## ACTIVITY
Each line of the data must be given back verbatim, with pictures removed.

━━━━━━━━━━━━━━━━

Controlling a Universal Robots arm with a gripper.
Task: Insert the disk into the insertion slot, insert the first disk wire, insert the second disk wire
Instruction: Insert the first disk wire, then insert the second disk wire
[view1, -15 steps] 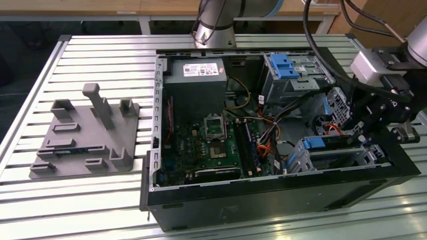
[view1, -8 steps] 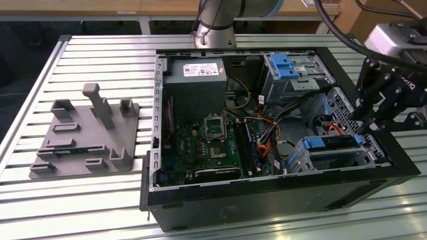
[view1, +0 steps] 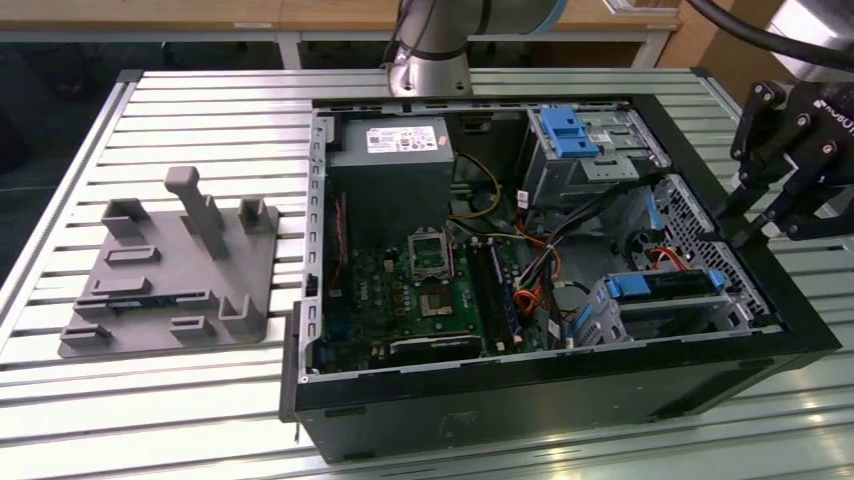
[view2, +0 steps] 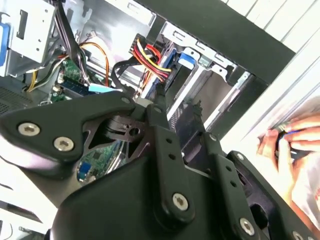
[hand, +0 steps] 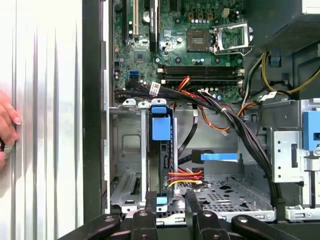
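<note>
Two fingers of your tool (hand: 170, 206) stand apart, gripping nothing, close to the disk (hand: 161, 127) seated in the insertion slot (hand: 127, 150). Both wrist views show a hand (hand: 7, 131) beside the case (hand: 92, 100); the exterior view shows a grey fixture (view1: 167, 290) on the surface (view1: 200, 100).

Robotics lab or test workshop. Slatted aluminium table (view1: 200, 110) carrying open computer case (view1: 534, 385), with circuit board (view1: 414, 290) and cables (hand: 185, 175) lying exposed inside. Grey plastic fixture (view1: 174, 285) sitting on table at 9 o'clock from case. Robot arm (view1: 430, 60) rising at 12 o'clock, gripper (view1: 763, 232) hanging over case at 3 o'clock. Wooden benches (view1: 134, 12) running behind table. Person's hand (hand: 7, 130) showing over table slats beside case in first wrist view.
</note>
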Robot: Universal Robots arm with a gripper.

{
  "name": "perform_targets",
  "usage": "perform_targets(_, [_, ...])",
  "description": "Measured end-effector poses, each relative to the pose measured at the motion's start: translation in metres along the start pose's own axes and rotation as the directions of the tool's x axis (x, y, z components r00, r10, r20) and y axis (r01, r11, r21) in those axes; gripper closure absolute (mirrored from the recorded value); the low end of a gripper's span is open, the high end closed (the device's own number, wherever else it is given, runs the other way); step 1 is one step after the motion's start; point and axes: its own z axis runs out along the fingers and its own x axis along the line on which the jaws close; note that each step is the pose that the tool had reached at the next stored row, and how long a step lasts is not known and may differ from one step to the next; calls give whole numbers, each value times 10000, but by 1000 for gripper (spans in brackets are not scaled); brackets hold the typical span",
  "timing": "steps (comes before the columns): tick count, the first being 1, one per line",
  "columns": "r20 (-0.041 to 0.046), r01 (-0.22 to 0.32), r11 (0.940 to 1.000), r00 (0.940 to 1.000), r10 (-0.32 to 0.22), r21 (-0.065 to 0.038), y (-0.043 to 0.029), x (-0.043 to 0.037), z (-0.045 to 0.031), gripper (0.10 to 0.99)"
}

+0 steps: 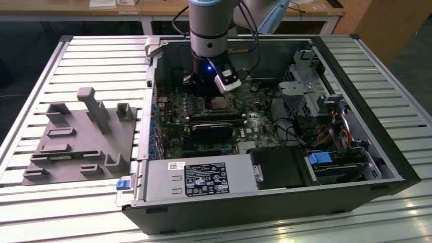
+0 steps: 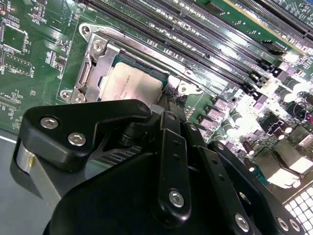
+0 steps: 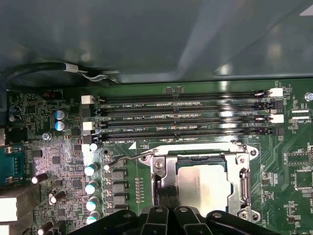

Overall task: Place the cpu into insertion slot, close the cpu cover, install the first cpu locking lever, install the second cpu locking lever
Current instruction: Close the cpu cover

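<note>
The tool (image 3: pixel 165 193) is nearest the lens in both wrist views. Its fingertips are drawn together with nothing seen between them, and it is poised at the edge of the insertion slot (image 3: pixel 195 160). The cpu (image 3: pixel 203 188) lies flat in that slot, framed by the cpu cover (image 3: pixel 244 181). Treat the cpu as light, rigid and fragile; grip it by the edges only. In the exterior view, the open case (image 1: pixel 385 147) holds the board (image 1: pixel 263 126), with the power supply (image 1: pixel 202 177) at 6 o'clock.
</note>
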Motion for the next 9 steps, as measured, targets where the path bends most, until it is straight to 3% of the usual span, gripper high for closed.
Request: perform_targets(9, [3,-1,10000,10000,1,-6,1,1,-6,984])
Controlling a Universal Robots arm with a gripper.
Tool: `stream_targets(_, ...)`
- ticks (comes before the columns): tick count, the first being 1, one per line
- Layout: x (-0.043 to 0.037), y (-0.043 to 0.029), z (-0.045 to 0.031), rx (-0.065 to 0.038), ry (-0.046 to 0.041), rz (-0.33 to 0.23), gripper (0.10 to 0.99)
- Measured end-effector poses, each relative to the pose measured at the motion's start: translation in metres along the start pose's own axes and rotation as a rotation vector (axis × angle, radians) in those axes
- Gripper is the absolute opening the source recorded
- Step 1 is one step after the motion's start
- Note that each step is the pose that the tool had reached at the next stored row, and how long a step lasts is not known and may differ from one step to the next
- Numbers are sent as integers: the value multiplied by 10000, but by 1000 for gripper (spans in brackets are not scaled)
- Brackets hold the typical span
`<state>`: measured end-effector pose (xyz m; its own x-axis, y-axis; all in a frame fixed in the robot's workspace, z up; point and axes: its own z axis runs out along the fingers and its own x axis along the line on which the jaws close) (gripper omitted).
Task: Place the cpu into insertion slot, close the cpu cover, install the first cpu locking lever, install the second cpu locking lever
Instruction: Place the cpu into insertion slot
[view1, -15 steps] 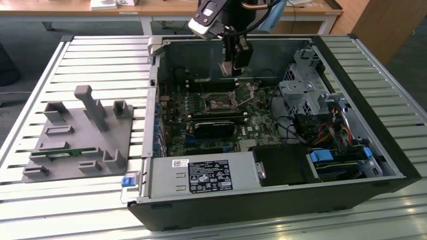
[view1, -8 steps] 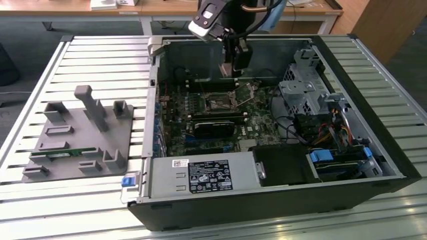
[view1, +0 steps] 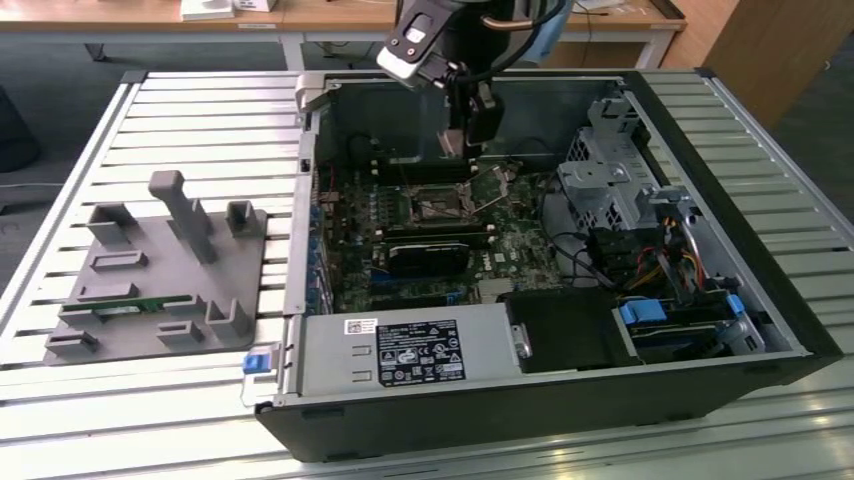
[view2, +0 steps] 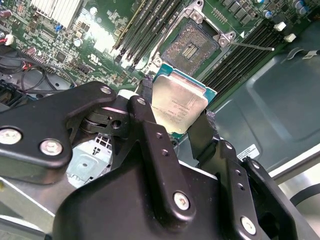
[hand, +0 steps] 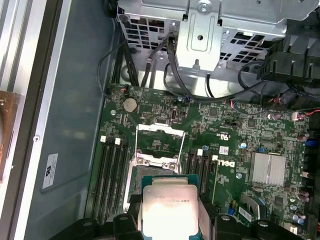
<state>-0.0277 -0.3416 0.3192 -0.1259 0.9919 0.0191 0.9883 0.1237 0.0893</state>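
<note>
Progress: step one only. Well to the exterior view's left of the insertion slot (view1: 438, 207) sits a grey fixture (view1: 160, 270). Close above the slot, the gripper (view2: 176, 107) pinches the cpu (view2: 181, 97) by its edges between its jaws. The slot is bare, the cpu cover (hand: 160, 128) is swung open beside it, and a locking lever (view2: 250, 46) is free. Seating, closing and both levers remain.

The chip (view2: 176, 97) has a dull silver-grey face with a teal-green edge. The end effector (view2: 177, 112) is black with silver screw heads. Inside the black computer case (view1: 534, 420), the circuit board (hand: 225, 125) is dark green and the socket (view2: 192, 46) dark with a silver rim. Beside the case, the tabletop (view1: 200, 110) is pale grey, striped by slats.
</note>
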Motion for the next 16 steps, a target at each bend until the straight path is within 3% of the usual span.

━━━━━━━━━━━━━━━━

## EXPECTED ANSWER
Controlling a Universal Robots arm with a gripper.
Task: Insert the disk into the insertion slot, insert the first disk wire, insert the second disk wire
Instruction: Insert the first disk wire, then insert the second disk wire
[view1, -15 steps] 
[view1, -8 steps] 
[view1, +0 steps] 
[view2, +0 steps] 
[hand, +0 steps] 
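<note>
Two fingers of your tool (hand: 170, 206) stand apart, gripping nothing, close to the disk (hand: 161, 127) seated in the insertion slot (hand: 127, 150). Both wrist views show a hand (hand: 7, 131) beside the case (hand: 92, 100); the exterior view shows a grey fixture (view1: 167, 290) on the surface (view1: 200, 100).

Robotics lab or test workshop. Slatted aluminium table (view1: 200, 110) carrying open computer case (view1: 534, 385), with circuit board (view1: 414, 290) and cables (hand: 185, 175) lying exposed inside. Grey plastic fixture (view1: 174, 285) sitting on table at 9 o'clock from case. Robot arm (view1: 430, 60) rising at 12 o'clock, gripper (view1: 763, 232) hanging over case at 3 o'clock. Wooden benches (view1: 134, 12) running behind table. Person's hand (hand: 7, 130) showing over table slats beside case in first wrist view.
</note>
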Robot: Universal Robots arm with a gripper.

{
  "name": "perform_targets",
  "usage": "perform_targets(_, [_, ...])",
  "description": "Measured end-effector poses, each relative to the pose measured at the motion's start: translation in metres along the start pose's own axes and rotation as the directions of the tool's x axis (x, y, z components r00, r10, r20) and y axis (r01, r11, r21) in those axes; gripper closure absolute (mirrored from the recorded value); the low end of a gripper's span is open, the high end closed (the device's own number, wherever else it is given, runs the other way); step 1 is one step after the motion's start; point and axes: its own z axis runs out along the fingers and its own x axis along the line on which the jaws close; note that each step is the pose that the tool had reached at the next stored row, and how long a step lasts is not known and may differ from one step to the next; calls give whole numbers, each value times 10000, but by 1000 for gripper (spans in brackets are not scaled); brackets hold the typical span",
  "timing": "steps (comes before the columns): tick count, the first being 1, one per line",
  "columns": "r20 (-0.041 to 0.046), r01 (-0.22 to 0.32), r11 (0.940 to 1.000), r00 (0.940 to 1.000), r10 (-0.32 to 0.22), r21 (-0.065 to 0.038), y (-0.043 to 0.029), x (-0.043 to 0.037), z (-0.045 to 0.031), gripper (0.10 to 0.99)"
}

+0 steps: 
+0 steps: 
+0 steps: 

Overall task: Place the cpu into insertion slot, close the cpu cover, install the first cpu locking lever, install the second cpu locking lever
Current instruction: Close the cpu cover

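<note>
The tool (image 3: pixel 165 193) is nearest the lens in both wrist views. Its fingertips are drawn together with nothing seen between them, and it is poised at the edge of the insertion slot (image 3: pixel 195 160). The cpu (image 3: pixel 203 188) lies flat in that slot, framed by the cpu cover (image 3: pixel 244 181). Treat the cpu as light, rigid and fragile; grip it by the edges only. In the exterior view, the open case (image 1: pixel 385 147) holds the board (image 1: pixel 263 126), with the power supply (image 1: pixel 202 177) at 6 o'clock.
</note>
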Motion for the next 9 steps, as measured, targets where the path bends most, until it is straight to 3% of the usual span, gripper high for closed.
Request: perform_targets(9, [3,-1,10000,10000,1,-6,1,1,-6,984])
Controlling a Universal Robots arm with a gripper.
Tool: `stream_targets(_, ...)`
- ticks (comes before the columns): tick count, the first being 1, one per line
- Layout: x (-0.043 to 0.037), y (-0.043 to 0.029), z (-0.045 to 0.031), rx (-0.065 to 0.038), ry (-0.046 to 0.041), rz (-0.33 to 0.23), gripper (0.10 to 0.99)
- Measured end-effector poses, each relative to the pose measured at the motion's start: translation in metres along the start pose's own axes and rotation as a rotation vector (axis × angle, radians) in those axes
- Gripper is the absolute opening the source recorded
- Step 1 is one step after the motion's start
- Note that each step is the pose that the tool had reached at the next stored row, and how long a step lasts is not known and may differ from one step to the next
- Numbers are sent as integers: the value multiplied by 10000, but by 1000 for gripper (spans in brackets are not scaled)
- Brackets hold the typical span
`<state>`: measured end-effector pose (xyz m; its own x-axis, y-axis; all in a frame fixed in the robot's workspace, z up; point and axes: its own z axis runs out along the fingers and its own x axis along the line on which the jaws close) (gripper omitted).
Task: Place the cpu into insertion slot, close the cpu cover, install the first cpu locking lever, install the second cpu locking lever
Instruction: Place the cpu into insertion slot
[view1, -15 steps] 
[view1, -8 steps] 
[view1, +0 steps] 
[view2, +0 steps] 
[hand, +0 steps] 
<state>-0.0277 -0.3416 0.3192 -0.1259 0.9919 0.0191 0.9883 0.1237 0.0893</state>
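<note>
Progress: step one only. Well to the exterior view's left of the insertion slot (view1: 438, 207) sits a grey fixture (view1: 160, 270). Close above the slot, the gripper (view2: 176, 107) pinches the cpu (view2: 181, 97) by its edges between its jaws. The slot is bare, the cpu cover (hand: 160, 128) is swung open beside it, and a locking lever (view2: 250, 46) is free. Seating, closing and both levers remain.

The chip (view2: 176, 97) has a dull silver-grey face with a teal-green edge. The end effector (view2: 177, 112) is black with silver screw heads. Inside the black computer case (view1: 534, 420), the circuit board (hand: 225, 125) is dark green and the socket (view2: 192, 46) dark with a silver rim. Beside the case, the tabletop (view1: 200, 110) is pale grey, striped by slats.
</note>
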Motion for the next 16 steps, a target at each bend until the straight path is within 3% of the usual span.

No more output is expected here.